Soprattutto nel nostro paese il popolo ha sempre meno fiducia nel fantomatico miraggio della crescita economica.
In particolare, se prestiamo attenzione al discorso pubblico, mentre la classe politica continua a rincorrere, instancabile, il traguardo in questione, la maggior parte della popolazione chiede “altro“. La natura e la forma di questo “altro“, che potremmo rinominare come “benessere“, in realtà, difficilmente potrebbe essere disgiunta dal concetto di crescita economica. La crescita risulta infatti un requisito indispensabile al fine di ottenerlo. Nonostante questo, sempre nel discorso pubblico, un collegamento concettuale sembra essersi rotto.
Parlo di quel collegamento quasi immediato che, dalla fine degli anni ’50, ha influenzato la vita politica fino alla crisi del 2008. L’idea diffusa che all’aumento dei livelli di crescita corrispondesse un aumento immediato del benessere della popolazione. Questo collegamento sembra però in parte distrutto. In virtù di questa neonata situazione, per molte forze politiche, risulta preferibile ottenere qualche punto di crescita in meno al fine di accontentare le richieste dell’elettorato/popolazione.
Per spiegare meglio la situazione potrebbe essere utile ricorrere a J. Schumpeter, economista austriaco della prima metà del ‘900.
Schumpeter, infatti, ci ha insegnato che la crescita economica non è sufficiente a garantire il benessere e la soddisfazione della popolazione. L’economista austriaco sottolinea come la crescita economica non sia un percorso generale. Essa produce vincitori e vinti. Soprattutto nei primi momenti, mentre alcuni individui riescono a saltare sul tram della crescita, altri restano a terra, ritrovandosi più deboli e spaesati di prima.

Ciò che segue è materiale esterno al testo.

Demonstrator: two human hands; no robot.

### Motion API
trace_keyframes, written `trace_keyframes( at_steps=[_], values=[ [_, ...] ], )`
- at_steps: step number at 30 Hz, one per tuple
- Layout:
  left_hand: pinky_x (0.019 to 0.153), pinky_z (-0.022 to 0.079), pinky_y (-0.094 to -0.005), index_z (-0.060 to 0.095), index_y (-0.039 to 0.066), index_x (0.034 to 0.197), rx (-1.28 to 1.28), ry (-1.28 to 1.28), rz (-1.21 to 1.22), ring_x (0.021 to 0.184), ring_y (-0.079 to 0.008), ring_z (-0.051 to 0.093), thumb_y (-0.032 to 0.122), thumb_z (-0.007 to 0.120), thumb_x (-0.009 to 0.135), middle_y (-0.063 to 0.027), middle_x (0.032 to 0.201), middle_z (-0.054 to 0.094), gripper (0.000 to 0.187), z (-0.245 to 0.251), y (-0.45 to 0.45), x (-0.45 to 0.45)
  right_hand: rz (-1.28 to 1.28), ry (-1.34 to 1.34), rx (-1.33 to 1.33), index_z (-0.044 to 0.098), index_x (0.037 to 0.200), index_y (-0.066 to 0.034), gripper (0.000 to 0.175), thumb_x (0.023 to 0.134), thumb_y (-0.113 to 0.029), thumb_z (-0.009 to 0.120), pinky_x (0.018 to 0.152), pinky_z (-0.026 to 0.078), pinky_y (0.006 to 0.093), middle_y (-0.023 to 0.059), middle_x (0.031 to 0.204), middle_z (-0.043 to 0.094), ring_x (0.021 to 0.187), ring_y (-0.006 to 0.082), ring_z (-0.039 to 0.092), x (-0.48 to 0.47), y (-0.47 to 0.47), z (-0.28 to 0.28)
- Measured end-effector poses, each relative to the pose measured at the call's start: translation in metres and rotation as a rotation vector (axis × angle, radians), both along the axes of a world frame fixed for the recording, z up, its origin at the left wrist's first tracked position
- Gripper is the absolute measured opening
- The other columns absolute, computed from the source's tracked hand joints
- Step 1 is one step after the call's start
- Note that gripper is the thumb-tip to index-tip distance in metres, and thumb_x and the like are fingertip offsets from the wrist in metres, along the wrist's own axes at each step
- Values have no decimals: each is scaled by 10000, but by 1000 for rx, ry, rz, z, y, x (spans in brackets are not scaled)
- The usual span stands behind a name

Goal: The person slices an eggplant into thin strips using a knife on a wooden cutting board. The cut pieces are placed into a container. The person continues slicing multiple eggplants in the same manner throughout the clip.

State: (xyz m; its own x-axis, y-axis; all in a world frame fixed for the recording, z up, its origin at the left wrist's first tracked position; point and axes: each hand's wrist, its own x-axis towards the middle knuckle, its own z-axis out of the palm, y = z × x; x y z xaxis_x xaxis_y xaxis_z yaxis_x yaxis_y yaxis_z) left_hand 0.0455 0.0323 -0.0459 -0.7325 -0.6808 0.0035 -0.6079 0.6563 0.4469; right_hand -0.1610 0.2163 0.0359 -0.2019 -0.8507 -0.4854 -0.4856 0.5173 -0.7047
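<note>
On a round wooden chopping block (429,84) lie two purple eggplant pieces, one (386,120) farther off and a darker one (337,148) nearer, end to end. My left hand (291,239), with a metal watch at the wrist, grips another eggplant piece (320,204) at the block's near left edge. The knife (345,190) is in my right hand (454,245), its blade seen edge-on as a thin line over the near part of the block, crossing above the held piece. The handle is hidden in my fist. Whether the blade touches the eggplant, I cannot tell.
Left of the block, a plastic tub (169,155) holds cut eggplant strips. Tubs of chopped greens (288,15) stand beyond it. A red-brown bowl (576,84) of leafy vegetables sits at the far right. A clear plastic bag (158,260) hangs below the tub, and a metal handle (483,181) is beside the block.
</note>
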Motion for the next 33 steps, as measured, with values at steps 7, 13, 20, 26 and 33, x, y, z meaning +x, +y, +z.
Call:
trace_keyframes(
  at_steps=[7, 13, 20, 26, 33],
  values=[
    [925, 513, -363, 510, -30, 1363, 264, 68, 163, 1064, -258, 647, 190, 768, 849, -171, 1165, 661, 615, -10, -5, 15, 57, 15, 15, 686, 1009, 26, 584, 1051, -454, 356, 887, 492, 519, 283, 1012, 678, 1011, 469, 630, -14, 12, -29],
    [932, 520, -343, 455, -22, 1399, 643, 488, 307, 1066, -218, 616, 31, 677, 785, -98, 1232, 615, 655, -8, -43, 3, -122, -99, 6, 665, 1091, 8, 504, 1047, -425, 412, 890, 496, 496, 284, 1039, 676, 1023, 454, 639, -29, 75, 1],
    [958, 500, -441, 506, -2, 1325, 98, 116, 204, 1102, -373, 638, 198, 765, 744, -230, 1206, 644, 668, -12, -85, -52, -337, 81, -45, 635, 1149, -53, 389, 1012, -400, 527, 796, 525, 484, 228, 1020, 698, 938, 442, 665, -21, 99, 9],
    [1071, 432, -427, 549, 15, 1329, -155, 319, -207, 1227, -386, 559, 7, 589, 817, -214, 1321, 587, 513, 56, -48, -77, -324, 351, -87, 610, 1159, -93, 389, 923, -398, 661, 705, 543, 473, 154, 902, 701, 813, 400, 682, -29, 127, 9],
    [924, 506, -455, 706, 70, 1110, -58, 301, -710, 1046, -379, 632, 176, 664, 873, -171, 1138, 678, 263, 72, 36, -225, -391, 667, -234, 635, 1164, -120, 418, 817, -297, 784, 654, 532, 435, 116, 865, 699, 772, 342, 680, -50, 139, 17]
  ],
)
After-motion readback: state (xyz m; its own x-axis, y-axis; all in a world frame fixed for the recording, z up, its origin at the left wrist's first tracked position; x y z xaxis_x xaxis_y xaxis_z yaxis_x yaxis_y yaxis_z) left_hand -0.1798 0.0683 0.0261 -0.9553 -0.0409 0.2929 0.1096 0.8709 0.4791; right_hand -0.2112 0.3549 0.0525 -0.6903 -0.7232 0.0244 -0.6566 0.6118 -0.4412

Ecco dunque che la crescita economica può facilmente condurre allo scoppio di nuove tensioni sociali. Tensioni che possono provenire da due direzioni ben precise:
- Dalla popolazione “lasciata in dietro“, che potrebbe richiedere aumenti salariali, maggiori tutele, welfare e simili.
- Dalla popolazione “sul tram“, che forte del nuovo benessere, potrebbe domandare diritti sociali, civili e politici.
Per spiegare questo fenomeno, Schumpeter creò il concetto di “Distruzione creativa“. Esso spiega come durante la crescita economica avvenga la distruzione di molte relazioni produttive e di lavoro; a causa della creazione di nuove tecnologie, aziende e mercati. La formazione di tensioni sociali è dunque inevitabile.
Il ruolo dello Stato
Queste tensioni sociali, in molti casi, potrebbero esser così forti da paralizzare il processo di crescita. Ecco quindi che lo Stato, o meglio, i governanti, dovrebbero agire da potere regolatore. Le domande della popolazione devono ottenere risposta e, quando sono ragionevoli, devono essere accettate. In caso di richieste irragionevoli, non condivisibili o effettivamente pericolose, però, lo stato ha il compito di rifiutare. Il rifiuto, però, non può essere sufficiente. La richiesta in questione, infatti, dev’essere elusa e sedata tramite la ricerca di un compromesso sostenibile. In caso contrario continuerà ad esistere.
Ecco che si definisce meglio la nostra situazione. La mancata crescita Italiana potrebbe essere frutto di una mancata gestione di tutte le tensioni sociali che vediamo quotidianamente manifestarsi. Non esiste richiesta che non trovi una piena soddisfazione nella propaganda politica. Ogni istanza è subito potenzialmente accolta, con il risultato che, al fine di mantenere lo status quo e di non generare malcontento ulteriore, nessuna di esse può essere effettivamente soddisfatta.
Si è, in poche parole, inceppato il meccanismo con cui si generano vincitori e vinti necessari al processo di crescita. In cambio abbiamo iniziato a rincorrere l’ideale di uno Stato in cui siam tutti vincitori, quasi scordando come, in realtà, spesso ci sentiam tutti vinti.